Publié le 17/09/2012   |  1 réaction Partager sur Twitter Partager sur Facebook Imprimer l'article Envoyer à un confrère Réagir à l'article Enregistrer dans ma bibliothèque Reduire Agrandir

Une importante interrogation (encore sans réponse aujourd’hui) concerne la signification des statistiques sur la prévalence croissante de l’autisme : reflète-t-elle simplement les progrès présents en matière de diagnostic, ou une envolée effective de sa fréquence dans le monde (culminant avec l’estimation de 2,6 % de la population générale en Corée) ?

Pour Emily Simonoff (professeur de pédopsychiatrie à Londres), on ne peut répondre avec certitude à cette question, faute d’un « biomarqueur » disponible pour caractériser formellement l’autisme. Il faut aussi s’entendre sur ce dont on parle vraiment. En effet, les actuels « troubles du spectre autistique » ne se résument pas à l’autisme classique de Kanner, mais comprennent aussi « le syndrome d’Asperger, l’autisme atypique et d’autres troubles envahissants du développement. » Et dans les critères retenus désormais pour évoquer l’autisme, on n’exige plus forcément la « présence de stéréotypies et de comportements ou centres d’intérêts répétitifs », mais ce diagnostic peut être envisagé devant « suffisamment de symptômes relatifs à des déficits de la socialisation et de la communication. »

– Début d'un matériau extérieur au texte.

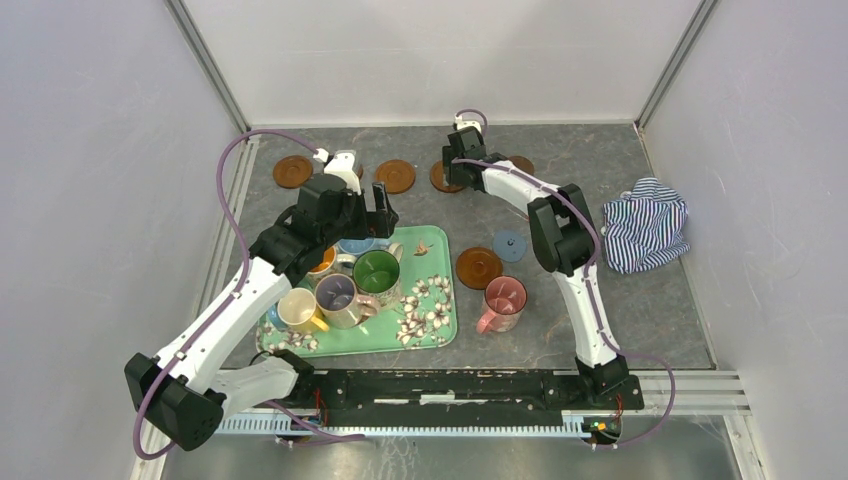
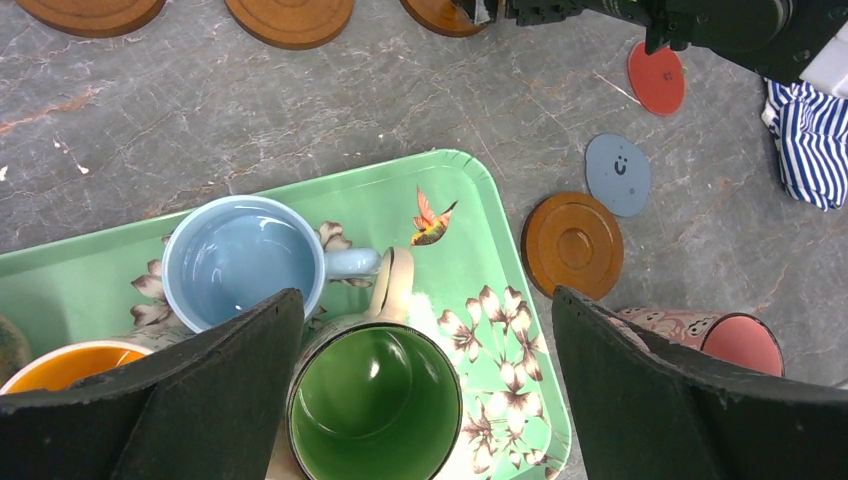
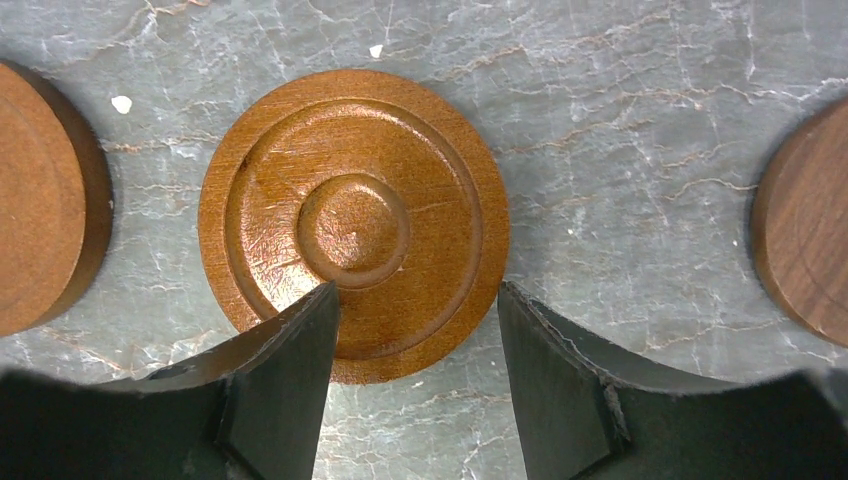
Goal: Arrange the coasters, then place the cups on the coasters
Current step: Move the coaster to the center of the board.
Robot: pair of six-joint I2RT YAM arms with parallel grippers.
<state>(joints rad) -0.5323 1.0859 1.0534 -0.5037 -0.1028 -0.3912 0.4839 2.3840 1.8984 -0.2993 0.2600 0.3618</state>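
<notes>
Several cups stand on the green floral tray (image 1: 449,262): green (image 1: 376,271), lilac (image 1: 337,294), yellow (image 1: 297,308), orange (image 1: 322,262) and light blue (image 2: 243,257). A pink cup (image 1: 503,302) stands on the table to the tray's right. Orange-brown coasters (image 1: 293,171) (image 1: 395,176) (image 1: 479,267) lie on the table, with a blue-grey one (image 1: 509,245), a dark brown one (image 1: 521,163) and a red one (image 2: 656,77). My left gripper (image 2: 425,296) hangs open above the green cup (image 2: 375,400). At the back, my right gripper (image 3: 418,300) is open over the near edge of a ringed coaster (image 3: 353,225), which lies flat.
A striped blue and white cloth (image 1: 645,222) lies at the right of the table. In the right wrist view, another wooden coaster (image 3: 40,200) lies left of the ringed one and a dark brown one (image 3: 805,225) right of it. White walls enclose the table.
</notes>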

Quant aux causes de l’autisme, encore inconnues, plusieurs dimensions (probablement complémentaires) sont explorées, surtout d’ordre environnemental ou génétique (confortées par des études comparatives sur les jumeaux monozygotes ou dizygotes). À mi-chemin de ces hypothèses, l’auteur rappelle la piste du « cerveau hyper-masculinisé » (proposée par Simon Baron-Cohen [1]) où une imprégnation androgénique in utero excessive par la testostérone fœtale entraînerait ultérieurement « des modifications de la personnalité en relation avec l’autisme », dans la mesure où le taux de testostérone fœtale se révèlerait en corrélation inverse avec la fréquence des contacts oculaires à un an, avec le degré d’empathie vers huit ans, et en corrélation directe avec l’intensité des traits autistiques. Mais quoi qu’il en soit, les recherches récentes ont « anéanti l’hypothèse de la mauvaise mère » (en anglais « refrigerator mother », mère-réfrigérateur) à laquelle certains imputaient jadis la responsabilité des troubles autistiques ou psychotiques chez son enfant.

 

[1] http://terrain.revues.org/1703#txt & http://fr.wikipedia.org/wiki/Simon_Baron-Cohen



Dr Alain Cohen


Simonoff E : Autism spectrum disorder: prevalence and cause may be bound together. Br J Psychiatry, 2012; 201: 88–89.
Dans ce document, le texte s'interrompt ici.